Provided material =>
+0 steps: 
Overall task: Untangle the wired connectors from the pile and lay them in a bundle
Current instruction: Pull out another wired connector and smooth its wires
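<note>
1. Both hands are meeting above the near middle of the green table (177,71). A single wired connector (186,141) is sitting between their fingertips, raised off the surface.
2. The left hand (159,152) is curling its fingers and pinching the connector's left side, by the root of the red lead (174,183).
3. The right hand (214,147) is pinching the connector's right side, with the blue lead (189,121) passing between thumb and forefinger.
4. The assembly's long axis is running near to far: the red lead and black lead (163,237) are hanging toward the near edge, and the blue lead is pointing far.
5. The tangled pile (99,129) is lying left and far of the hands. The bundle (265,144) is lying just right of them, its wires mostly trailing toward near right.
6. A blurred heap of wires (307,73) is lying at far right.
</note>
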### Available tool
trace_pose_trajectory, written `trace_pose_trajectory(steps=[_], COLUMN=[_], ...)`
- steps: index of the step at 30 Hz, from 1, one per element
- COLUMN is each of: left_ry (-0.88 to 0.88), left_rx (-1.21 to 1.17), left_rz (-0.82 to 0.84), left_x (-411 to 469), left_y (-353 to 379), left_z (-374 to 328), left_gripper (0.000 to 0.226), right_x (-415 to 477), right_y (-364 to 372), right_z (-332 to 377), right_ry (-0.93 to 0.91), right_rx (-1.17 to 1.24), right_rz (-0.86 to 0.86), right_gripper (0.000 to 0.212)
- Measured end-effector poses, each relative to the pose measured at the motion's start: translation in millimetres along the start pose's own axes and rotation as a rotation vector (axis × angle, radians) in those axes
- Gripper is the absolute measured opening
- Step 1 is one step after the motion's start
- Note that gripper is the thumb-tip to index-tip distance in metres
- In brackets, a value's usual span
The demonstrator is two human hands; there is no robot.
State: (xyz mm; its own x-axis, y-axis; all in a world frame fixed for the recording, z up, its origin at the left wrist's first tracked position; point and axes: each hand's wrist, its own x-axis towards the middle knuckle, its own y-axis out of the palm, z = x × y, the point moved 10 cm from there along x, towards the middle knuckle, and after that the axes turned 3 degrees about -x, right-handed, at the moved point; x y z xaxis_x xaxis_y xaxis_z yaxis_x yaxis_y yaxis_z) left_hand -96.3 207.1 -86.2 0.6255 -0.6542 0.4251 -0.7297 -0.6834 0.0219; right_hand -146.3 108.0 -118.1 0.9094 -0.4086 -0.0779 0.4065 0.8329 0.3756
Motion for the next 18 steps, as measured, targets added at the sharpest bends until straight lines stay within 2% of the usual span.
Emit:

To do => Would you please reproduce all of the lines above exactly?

Response to the exercise =>
+0 steps: 
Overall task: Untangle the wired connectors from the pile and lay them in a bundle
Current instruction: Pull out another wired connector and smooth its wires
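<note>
1. Both hands are meeting above the near middle of the green table (177,71). A single wired connector (186,141) is sitting between their fingertips, raised off the surface.
2. The left hand (159,152) is curling its fingers and pinching the connector's left side, by the root of the red lead (174,183).
3. The right hand (214,147) is pinching the connector's right side, with the blue lead (189,121) passing between thumb and forefinger.
4. The assembly's long axis is running near to far: the red lead and black lead (163,237) are hanging toward the near edge, and the blue lead is pointing far.
5. The tangled pile (99,129) is lying left and far of the hands. The bundle (265,144) is lying just right of them, its wires mostly trailing toward near right.
6. A blurred heap of wires (307,73) is lying at far right.
</note>
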### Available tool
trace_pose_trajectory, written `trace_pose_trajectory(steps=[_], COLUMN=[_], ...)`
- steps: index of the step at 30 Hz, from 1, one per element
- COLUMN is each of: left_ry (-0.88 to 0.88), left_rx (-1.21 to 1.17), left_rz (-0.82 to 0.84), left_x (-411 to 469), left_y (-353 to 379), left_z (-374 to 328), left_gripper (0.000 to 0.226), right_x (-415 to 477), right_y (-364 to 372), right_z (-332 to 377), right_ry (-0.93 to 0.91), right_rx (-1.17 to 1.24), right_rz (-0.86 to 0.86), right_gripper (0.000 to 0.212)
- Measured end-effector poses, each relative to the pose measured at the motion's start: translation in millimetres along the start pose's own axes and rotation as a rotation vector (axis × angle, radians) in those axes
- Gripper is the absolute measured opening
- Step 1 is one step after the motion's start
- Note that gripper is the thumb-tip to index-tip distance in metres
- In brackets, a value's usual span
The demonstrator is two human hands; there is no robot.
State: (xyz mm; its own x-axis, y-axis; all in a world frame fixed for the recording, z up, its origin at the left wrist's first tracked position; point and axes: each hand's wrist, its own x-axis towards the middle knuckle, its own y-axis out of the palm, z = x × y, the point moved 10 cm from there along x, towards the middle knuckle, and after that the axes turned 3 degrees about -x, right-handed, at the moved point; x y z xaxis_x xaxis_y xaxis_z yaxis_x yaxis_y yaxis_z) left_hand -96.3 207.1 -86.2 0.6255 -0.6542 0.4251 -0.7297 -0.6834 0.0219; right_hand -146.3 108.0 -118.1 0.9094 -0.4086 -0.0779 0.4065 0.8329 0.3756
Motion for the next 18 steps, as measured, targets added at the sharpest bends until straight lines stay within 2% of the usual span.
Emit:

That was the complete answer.